» **Try it**
The needed output is the run of lines below from the one containing "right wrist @" through the one containing "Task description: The", copied exactly and free of pictures.

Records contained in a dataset
-------
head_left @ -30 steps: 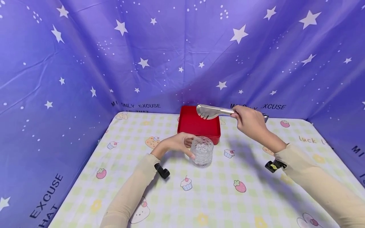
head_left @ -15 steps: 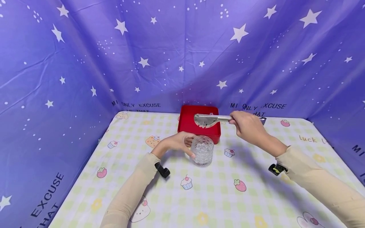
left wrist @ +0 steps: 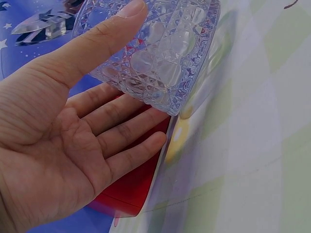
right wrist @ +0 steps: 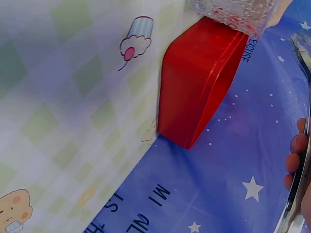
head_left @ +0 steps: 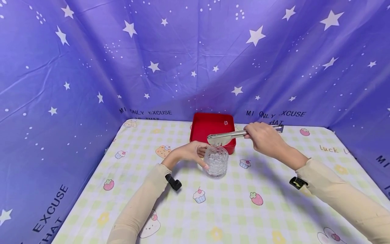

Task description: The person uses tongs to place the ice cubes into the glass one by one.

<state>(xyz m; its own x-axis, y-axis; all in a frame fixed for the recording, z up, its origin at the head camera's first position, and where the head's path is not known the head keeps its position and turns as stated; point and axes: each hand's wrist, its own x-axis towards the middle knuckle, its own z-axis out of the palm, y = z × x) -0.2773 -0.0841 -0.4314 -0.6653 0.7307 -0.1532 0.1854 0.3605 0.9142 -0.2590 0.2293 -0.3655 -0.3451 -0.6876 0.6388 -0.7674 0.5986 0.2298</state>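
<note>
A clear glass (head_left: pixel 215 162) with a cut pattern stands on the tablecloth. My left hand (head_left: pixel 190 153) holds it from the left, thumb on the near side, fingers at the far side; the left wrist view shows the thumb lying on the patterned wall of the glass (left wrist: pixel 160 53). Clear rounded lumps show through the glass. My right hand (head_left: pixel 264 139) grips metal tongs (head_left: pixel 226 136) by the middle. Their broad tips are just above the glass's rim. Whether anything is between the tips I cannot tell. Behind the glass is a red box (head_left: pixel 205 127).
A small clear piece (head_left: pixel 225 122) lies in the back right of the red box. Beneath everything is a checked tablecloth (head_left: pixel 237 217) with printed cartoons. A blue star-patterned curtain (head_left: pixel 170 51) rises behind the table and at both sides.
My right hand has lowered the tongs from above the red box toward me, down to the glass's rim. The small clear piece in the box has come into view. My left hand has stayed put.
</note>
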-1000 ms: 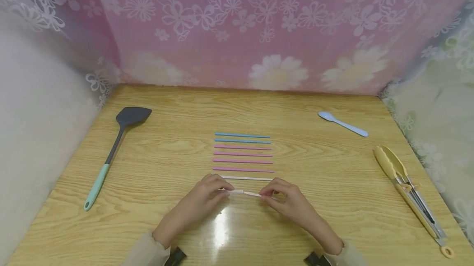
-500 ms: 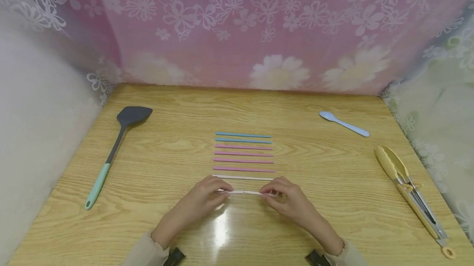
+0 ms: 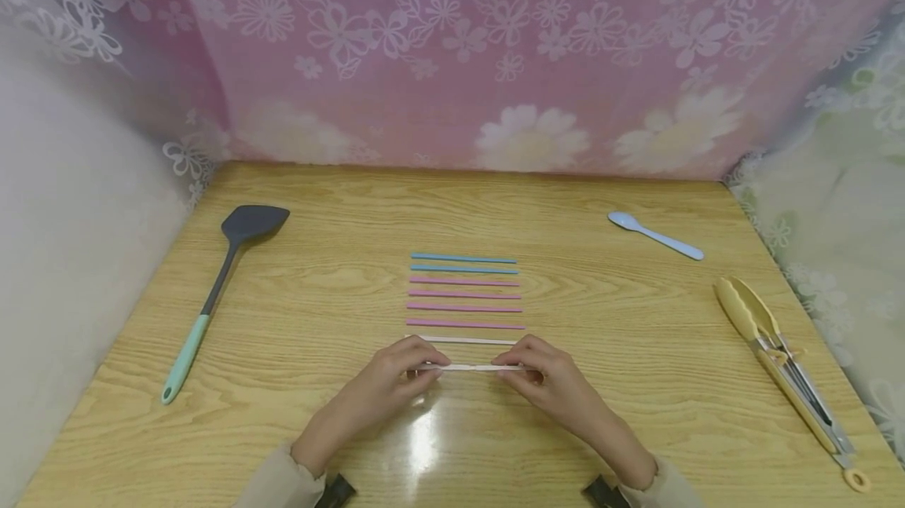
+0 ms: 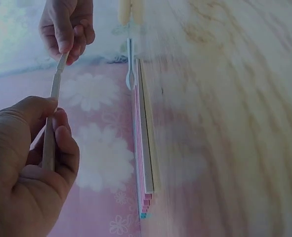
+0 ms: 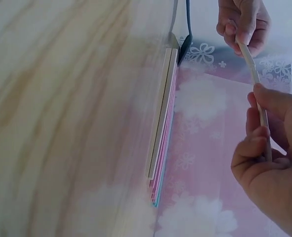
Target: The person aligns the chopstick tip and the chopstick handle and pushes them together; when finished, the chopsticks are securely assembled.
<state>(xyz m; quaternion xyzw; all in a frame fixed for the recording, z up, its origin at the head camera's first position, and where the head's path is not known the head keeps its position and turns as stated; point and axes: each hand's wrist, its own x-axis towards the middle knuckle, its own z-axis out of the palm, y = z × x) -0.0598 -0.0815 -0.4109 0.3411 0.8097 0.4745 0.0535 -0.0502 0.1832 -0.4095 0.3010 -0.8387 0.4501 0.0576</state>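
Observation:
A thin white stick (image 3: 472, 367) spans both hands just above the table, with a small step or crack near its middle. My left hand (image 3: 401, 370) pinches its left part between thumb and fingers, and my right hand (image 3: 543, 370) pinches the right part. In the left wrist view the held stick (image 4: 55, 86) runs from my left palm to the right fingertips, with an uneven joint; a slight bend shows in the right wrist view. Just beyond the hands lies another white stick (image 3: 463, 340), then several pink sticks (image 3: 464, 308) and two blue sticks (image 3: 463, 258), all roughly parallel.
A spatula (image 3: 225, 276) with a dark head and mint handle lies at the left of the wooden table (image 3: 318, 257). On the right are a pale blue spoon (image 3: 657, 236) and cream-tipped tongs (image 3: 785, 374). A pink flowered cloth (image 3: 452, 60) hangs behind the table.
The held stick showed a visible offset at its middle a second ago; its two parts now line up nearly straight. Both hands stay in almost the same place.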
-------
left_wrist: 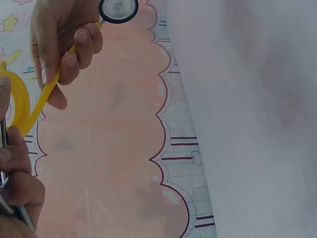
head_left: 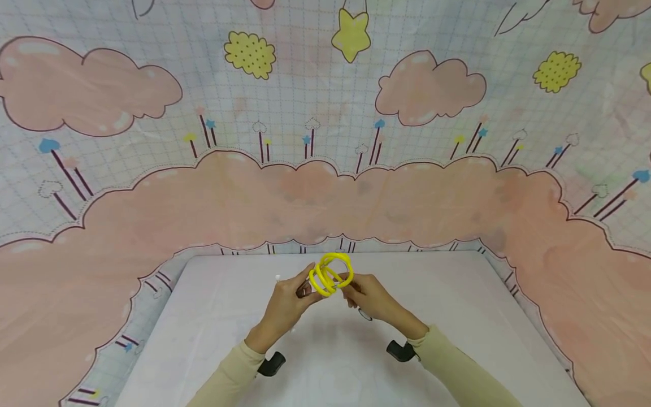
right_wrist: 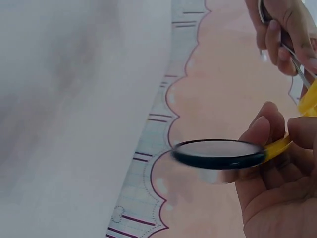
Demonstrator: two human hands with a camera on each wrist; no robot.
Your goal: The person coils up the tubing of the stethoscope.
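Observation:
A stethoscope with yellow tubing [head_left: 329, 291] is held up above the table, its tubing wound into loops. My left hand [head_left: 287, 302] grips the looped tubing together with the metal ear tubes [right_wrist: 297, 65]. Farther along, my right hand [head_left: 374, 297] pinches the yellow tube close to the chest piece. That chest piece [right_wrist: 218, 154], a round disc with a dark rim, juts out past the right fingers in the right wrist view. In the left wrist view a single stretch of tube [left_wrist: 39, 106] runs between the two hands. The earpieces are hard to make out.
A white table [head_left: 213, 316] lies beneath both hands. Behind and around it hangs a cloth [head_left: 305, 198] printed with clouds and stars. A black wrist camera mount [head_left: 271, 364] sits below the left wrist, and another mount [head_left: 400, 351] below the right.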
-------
» **Written solution**
right wrist @ +0 steps: 
head_left @ +0 steps: 

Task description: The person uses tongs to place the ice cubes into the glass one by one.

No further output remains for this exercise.